- **WHAT IS NEEDED**
Give back every line of the material below that has the string "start".

-- RAW DATA follows --

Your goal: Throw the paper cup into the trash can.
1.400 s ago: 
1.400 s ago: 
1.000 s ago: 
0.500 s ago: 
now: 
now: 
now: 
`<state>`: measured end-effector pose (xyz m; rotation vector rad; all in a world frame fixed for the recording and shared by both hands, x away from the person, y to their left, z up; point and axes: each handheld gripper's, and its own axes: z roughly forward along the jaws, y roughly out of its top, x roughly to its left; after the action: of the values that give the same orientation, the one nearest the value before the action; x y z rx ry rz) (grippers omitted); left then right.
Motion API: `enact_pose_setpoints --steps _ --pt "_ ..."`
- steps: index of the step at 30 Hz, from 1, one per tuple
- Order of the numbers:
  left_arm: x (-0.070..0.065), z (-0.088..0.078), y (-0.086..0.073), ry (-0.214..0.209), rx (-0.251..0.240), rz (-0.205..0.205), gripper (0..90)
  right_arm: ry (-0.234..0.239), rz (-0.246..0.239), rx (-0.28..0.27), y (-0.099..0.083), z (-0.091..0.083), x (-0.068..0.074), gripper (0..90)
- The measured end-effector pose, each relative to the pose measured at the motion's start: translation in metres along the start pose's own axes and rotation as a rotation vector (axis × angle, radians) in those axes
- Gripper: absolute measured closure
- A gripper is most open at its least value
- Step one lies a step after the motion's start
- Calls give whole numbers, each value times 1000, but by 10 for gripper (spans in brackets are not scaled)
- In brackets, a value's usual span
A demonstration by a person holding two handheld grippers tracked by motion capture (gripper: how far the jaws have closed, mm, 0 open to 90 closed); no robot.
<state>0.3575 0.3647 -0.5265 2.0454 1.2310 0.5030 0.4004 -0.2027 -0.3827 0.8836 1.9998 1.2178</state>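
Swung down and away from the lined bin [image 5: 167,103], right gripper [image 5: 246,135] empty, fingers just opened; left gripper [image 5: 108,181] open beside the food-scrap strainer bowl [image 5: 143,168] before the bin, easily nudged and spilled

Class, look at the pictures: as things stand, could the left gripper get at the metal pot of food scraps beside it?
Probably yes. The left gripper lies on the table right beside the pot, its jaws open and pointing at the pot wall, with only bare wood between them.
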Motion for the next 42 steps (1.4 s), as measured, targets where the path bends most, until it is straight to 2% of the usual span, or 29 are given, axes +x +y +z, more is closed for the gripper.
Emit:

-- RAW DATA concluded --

- **RESPONSE AREA**
- The measured end-effector pose, each relative to the pose measured at the motion's start: translation in metres along the start pose's own axes and rotation as a rotation vector (axis × angle, radians) in those axes
- Step one lies a step after the motion's start

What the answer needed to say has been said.